Between about 25,000 and 10,000 years BP, much of the North American continent was buried beneath tonnes of glacial ice. How did people find their way across or around this massive barrier to settle in the unglaciated regions south of the ice sheets? Which route did they take to travel to the Americas? A number of hypotheses have been proposed to answer these questions, from the plausible to the preposterous, but the ice-free corridor route and the coastal route are the two that have garnered the widest acceptance within the archaeological community.

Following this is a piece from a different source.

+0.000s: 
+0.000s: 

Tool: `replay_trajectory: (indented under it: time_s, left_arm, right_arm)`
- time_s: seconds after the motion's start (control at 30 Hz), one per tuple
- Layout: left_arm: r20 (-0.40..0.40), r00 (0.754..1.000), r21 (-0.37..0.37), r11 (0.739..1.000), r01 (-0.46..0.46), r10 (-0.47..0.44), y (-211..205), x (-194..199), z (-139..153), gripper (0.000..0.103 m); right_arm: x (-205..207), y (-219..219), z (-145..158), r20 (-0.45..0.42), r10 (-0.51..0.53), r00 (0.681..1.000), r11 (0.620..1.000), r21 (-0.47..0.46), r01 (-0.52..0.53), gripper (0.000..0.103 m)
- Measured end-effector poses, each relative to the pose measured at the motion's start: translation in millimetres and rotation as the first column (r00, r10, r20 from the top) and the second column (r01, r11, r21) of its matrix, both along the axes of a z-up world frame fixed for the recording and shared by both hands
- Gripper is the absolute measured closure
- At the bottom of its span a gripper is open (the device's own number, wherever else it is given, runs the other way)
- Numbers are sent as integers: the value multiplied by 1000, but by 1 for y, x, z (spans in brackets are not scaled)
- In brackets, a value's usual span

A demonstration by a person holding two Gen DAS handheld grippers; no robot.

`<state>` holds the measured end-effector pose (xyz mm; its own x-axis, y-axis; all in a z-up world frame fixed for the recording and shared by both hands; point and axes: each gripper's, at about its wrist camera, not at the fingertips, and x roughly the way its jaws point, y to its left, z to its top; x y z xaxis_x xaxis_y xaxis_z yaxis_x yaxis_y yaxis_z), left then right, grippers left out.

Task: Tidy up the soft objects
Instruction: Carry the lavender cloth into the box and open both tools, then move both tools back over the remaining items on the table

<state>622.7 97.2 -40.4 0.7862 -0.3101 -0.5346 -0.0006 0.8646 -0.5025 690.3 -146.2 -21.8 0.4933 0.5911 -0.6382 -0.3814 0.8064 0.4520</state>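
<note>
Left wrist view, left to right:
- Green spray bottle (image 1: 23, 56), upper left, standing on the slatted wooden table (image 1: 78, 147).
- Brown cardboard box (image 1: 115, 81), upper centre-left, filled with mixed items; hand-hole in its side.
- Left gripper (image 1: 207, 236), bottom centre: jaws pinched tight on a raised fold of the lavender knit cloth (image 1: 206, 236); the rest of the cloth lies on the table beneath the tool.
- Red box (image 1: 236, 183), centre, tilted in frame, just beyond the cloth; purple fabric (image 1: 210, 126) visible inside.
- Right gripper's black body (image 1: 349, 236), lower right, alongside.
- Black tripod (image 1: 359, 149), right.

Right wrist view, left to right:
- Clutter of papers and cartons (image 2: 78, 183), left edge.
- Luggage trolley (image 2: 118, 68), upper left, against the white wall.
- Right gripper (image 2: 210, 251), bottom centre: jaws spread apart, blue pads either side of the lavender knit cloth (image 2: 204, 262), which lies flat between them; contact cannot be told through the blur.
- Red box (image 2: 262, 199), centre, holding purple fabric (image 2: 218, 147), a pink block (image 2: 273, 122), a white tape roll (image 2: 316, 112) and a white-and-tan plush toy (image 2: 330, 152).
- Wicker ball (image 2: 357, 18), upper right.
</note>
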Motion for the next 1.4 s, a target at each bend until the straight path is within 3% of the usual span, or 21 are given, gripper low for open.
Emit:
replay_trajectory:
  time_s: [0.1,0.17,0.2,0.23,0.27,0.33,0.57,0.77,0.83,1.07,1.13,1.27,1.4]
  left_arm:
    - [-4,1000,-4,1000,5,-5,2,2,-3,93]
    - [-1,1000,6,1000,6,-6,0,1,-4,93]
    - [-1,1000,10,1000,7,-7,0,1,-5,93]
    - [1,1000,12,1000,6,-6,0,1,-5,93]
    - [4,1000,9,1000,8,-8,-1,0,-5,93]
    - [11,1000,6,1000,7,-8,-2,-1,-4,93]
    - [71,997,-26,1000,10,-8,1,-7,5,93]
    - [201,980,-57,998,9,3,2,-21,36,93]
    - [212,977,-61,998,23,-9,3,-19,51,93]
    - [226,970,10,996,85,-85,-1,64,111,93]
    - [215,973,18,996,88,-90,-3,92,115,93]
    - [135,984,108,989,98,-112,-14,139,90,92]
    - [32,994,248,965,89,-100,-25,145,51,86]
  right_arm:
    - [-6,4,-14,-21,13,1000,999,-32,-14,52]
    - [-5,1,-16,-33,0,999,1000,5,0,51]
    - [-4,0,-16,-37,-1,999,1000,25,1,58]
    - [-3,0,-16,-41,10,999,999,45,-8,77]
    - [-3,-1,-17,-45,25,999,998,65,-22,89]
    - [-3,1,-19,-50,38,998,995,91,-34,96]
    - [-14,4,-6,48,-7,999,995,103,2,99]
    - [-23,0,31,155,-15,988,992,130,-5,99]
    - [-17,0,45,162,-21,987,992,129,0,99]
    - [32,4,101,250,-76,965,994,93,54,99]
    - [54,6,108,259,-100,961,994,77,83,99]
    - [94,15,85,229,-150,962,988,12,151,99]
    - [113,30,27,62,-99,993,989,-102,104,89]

Proponents of the ice free corridor hypothesis argue that the first North Americans were big-game hunters who followed herds of bison and mammoth from Siberia across the Bering Land Bridge and down an unglaciated inland route east of the Rocky Mountains, to the mid-continent region. Coastal route advocates, on the other hand, suggest that people migrated by boat down the Pacific Northwest coast, inhabiting small pockets of unglaciated land along the outer coast, and relying on marine resources such as fish, shellfish and sea mammals.

There is not yet enough evidence to prove that one or the other of these hypotheses is correct. No archaeological sites have been found in either of these regions that can definitely be linked to the arrival of the earliest people on the continent. Archaeologists continue to search for these early sites, but also rely on evidence from other researchers to determine whether these ancient environments were habitable and capable of supporting plants, animals and people. Geologists, for example, can determine the characteristics of the past physical environment, including the location of coastlines and the presence and extent of ice sheets and glacial lakes. Paleobiologists study ancient plant and animal remains to establish the type of climate and vegetation that people might have encountered, as well as to identify possible food sources for human populations. This research can be used to identify environments that people could have lived in, as well as those that were uninhabitable, and can assist archaeologists in determining where to look for archaeological remains.